(Records drawn from a dataset)
»»

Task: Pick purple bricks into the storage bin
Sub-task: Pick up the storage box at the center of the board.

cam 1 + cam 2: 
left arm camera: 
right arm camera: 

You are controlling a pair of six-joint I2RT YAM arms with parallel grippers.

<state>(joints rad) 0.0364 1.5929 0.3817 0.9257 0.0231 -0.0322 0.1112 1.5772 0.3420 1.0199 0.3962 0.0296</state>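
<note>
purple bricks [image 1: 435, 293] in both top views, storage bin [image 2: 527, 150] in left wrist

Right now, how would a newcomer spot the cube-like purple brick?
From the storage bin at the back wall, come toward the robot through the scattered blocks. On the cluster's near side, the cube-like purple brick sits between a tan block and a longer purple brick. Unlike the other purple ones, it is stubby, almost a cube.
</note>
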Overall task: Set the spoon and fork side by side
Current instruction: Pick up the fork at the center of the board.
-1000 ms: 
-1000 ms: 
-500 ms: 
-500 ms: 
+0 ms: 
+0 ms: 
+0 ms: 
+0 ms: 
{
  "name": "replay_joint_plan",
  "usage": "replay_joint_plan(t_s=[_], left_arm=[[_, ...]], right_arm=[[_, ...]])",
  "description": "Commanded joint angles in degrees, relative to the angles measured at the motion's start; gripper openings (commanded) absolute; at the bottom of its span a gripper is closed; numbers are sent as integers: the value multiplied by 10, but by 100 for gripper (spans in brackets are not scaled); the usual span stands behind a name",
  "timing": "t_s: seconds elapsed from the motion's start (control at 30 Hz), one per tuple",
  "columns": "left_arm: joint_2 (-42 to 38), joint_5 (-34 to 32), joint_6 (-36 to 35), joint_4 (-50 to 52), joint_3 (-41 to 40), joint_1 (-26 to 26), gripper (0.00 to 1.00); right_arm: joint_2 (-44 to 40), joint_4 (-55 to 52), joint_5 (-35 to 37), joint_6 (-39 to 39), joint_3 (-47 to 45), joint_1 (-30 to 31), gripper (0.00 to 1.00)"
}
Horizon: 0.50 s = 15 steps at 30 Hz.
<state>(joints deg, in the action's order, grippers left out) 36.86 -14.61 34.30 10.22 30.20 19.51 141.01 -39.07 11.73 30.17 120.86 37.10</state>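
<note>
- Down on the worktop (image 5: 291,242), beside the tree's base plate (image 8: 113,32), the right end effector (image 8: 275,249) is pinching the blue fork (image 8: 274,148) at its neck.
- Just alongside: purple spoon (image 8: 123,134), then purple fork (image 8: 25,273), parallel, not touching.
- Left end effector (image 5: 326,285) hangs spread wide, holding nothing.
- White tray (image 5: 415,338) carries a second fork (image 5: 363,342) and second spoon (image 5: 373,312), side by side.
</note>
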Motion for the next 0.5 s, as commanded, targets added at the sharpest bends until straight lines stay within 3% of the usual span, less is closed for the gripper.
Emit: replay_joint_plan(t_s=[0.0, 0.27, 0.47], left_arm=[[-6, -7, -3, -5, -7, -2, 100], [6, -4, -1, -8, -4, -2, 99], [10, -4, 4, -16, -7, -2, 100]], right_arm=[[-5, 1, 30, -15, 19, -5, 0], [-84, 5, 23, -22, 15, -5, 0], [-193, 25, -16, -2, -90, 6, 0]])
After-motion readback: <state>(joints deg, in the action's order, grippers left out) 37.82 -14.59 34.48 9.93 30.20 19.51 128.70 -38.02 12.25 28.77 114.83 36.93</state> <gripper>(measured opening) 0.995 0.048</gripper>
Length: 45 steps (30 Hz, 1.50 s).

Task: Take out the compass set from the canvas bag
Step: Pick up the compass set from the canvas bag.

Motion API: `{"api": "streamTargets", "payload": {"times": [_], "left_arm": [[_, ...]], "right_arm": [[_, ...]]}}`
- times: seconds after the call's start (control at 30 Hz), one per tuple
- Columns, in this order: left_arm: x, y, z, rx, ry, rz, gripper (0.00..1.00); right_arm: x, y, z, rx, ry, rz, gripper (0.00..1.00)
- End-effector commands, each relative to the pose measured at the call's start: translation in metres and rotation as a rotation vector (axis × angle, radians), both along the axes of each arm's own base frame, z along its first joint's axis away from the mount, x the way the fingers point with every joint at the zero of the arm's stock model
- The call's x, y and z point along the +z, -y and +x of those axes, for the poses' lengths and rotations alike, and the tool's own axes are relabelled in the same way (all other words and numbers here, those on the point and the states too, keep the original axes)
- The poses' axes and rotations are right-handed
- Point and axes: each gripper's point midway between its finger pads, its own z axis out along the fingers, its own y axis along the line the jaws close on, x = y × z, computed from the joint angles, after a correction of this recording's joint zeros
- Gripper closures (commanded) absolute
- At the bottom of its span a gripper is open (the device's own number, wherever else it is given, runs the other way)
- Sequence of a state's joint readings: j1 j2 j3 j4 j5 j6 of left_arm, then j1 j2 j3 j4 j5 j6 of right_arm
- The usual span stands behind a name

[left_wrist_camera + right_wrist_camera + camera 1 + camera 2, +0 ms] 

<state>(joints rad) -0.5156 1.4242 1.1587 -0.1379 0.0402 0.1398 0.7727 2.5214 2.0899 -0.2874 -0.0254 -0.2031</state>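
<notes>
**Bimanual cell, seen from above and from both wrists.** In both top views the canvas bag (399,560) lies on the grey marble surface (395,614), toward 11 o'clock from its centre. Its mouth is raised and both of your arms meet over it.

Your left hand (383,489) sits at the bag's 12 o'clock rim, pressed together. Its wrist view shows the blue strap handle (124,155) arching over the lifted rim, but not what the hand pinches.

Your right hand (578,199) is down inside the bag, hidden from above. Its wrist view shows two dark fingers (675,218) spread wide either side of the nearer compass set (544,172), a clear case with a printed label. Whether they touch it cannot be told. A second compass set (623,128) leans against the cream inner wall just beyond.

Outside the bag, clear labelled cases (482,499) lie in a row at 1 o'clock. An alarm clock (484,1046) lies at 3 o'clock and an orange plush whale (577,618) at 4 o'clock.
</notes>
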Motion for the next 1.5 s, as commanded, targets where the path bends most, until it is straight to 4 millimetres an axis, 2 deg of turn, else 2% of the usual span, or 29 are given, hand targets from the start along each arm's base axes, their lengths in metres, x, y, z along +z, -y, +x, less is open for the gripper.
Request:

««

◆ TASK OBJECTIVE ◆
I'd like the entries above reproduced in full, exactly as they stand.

◆ ANSWER TO THIS TASK ◆
Task: Pick purple bricks into the storage bin
Sub-task: Pick up the storage box at the center of the board.

cam 1 + cam 2: 
left arm camera: 
right arm camera: 

You are controlling a pair of six-joint I2RT YAM arms with parallel grippers.

<state>(joints rad) 0.0364 1.5929 0.3817 0.9257 0.0231 -0.0322 0.1112 1.5772 0.3420 1.0199 0.3962 0.0296</state>
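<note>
purple bricks [image 1: 435, 293] in both top views, storage bin [image 2: 527, 150] in left wrist

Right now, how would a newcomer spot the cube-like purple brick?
From the storage bin at the back wall, come toward the robot through the scattered blocks. On the cluster's near side, the cube-like purple brick sits between a tan block and a longer purple brick. Unlike the other purple ones, it is stubby, almost a cube.
</note>
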Overall task: Set the spoon and fork side by side
Current instruction: Pick up the fork at the center of the board.
-1000 ms: 
-1000 ms: 
-500 ms: 
-500 ms: 
+0 ms: 
+0 ms: 
+0 ms: 
+0 ms: 
{
  "name": "replay_joint_plan",
  "usage": "replay_joint_plan(t_s=[_], left_arm=[[_, ...]], right_arm=[[_, ...]])",
  "description": "Commanded joint angles in degrees, relative to the angles measured at the motion's start; gripper openings (commanded) absolute; at the bottom of its span a gripper is closed; numbers are sent as integers: the value multiplied by 10, but by 100 for gripper (spans in brackets are not scaled); the usual span stands behind a name",
  "timing": "t_s: seconds elapsed from the motion's start (control at 30 Hz), one per tuple",
  "columns": "left_arm: joint_2 (-42 to 38), joint_5 (-34 to 32), joint_6 (-36 to 35), joint_4 (-50 to 52), joint_3 (-41 to 40), joint_1 (-26 to 26), gripper (0.00 to 1.00); right_arm: joint_2 (-44 to 40), joint_4 (-55 to 52), joint_5 (-35 to 37), joint_6 (-39 to 39), joint_3 (-47 to 45), joint_1 (-30 to 31), gripper (0.00 to 1.00)"
}
Horizon: 0.50 s = 15 steps at 30 Hz.
<state>(joints deg, in the action's order, grippers left out) 36.86 -14.61 34.30 10.22 30.20 19.51 141.01 -39.07 11.73 30.17 120.86 37.10</state>
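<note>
- Down on the worktop (image 5: 291,242), beside the tree's base plate (image 8: 113,32), the right end effector (image 8: 275,249) is pinching the blue fork (image 8: 274,148) at its neck.
- Just alongside: purple spoon (image 8: 123,134), then purple fork (image 8: 25,273), parallel, not touching.
- Left end effector (image 5: 326,285) hangs spread wide, holding nothing.
- White tray (image 5: 415,338) carries a second fork (image 5: 363,342) and second spoon (image 5: 373,312), side by side.
</note>
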Motion for the next 0.5 s, as commanded, targets added at the sharpest bends until straight lines stay within 3% of the usual span, less is closed for the gripper.
Emit: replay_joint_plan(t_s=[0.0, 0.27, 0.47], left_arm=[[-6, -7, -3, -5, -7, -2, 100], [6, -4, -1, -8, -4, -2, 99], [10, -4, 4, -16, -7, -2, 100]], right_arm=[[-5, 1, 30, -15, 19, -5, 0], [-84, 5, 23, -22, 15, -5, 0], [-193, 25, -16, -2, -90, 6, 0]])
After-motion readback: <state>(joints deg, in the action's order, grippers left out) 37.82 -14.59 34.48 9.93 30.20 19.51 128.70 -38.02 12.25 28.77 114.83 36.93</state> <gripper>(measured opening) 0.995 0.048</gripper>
Length: 45 steps (30 Hz, 1.50 s).

Task: Take out the compass set from the canvas bag
Step: Pick up the compass set from the canvas bag.

Motion API: `{"api": "streamTargets", "payload": {"times": [_], "left_arm": [[_, ...]], "right_arm": [[_, ...]]}}`
- times: seconds after the call's start (control at 30 Hz), one per tuple
- Columns, in this order: left_arm: x, y, z, rx, ry, rz, gripper (0.00..1.00); right_arm: x, y, z, rx, ry, rz, gripper (0.00..1.00)
- End-effector commands, each relative to the pose measured at the call's start: translation in metres and rotation as a rotation vector (axis × angle, radians), both along the axes of each arm's own base frame, z along its first joint's axis away from the mount, x the way the fingers point with every joint at the zero of the arm's stock model
- The call's x, y and z point along the +z, -y and +x of those axes, for the poses' lengths and rotations alike, and the tool's own axes are relabelled in the same way (all other words and numbers here, those on the point and the states too, keep the original axes)
- The poses' axes and rotations are right-handed
- Point and axes: each gripper's point midway between its finger pads, its own z axis out along the fingers, its own y axis along the line the jaws close on, x = y × z, computed from the joint angles, after a correction of this recording's joint zeros
- Gripper closures (commanded) absolute
- At the bottom of its span a gripper is open (the device's own number, wherever else it is given, runs the other way)
- Sequence of a state's joint readings: j1 j2 j3 j4 j5 j6 of left_arm, then j1 j2 j3 j4 j5 j6 of right_arm
- The usual span stands behind a name

[left_wrist_camera + right_wrist_camera + camera 1 + camera 2, +0 ms] 

<state>(joints rad) -0.5156 1.4242 1.1587 -0.1379 0.0402 0.1398 0.7727 2.5214 2.0899 -0.2874 -0.0254 -0.2031</state>
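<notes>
**Bimanual cell, seen from above and from both wrists.** In both top views the canvas bag (399,560) lies on the grey marble surface (395,614), toward 11 o'clock from its centre. Its mouth is raised and both of your arms meet over it.

Your left hand (383,489) sits at the bag's 12 o'clock rim, pressed together. Its wrist view shows the blue strap handle (124,155) arching over the lifted rim, but not what the hand pinches.

Your right hand (578,199) is down inside the bag, hidden from above. Its wrist view shows two dark fingers (675,218) spread wide either side of the nearer compass set (544,172), a clear case with a printed label. Whether they touch it cannot be told. A second compass set (623,128) leans against the cream inner wall just beyond.

Outside the bag, clear labelled cases (482,499) lie in a row at 1 o'clock. An alarm clock (484,1046) lies at 3 o'clock and an orange plush whale (577,618) at 4 o'clock.
</notes>
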Motion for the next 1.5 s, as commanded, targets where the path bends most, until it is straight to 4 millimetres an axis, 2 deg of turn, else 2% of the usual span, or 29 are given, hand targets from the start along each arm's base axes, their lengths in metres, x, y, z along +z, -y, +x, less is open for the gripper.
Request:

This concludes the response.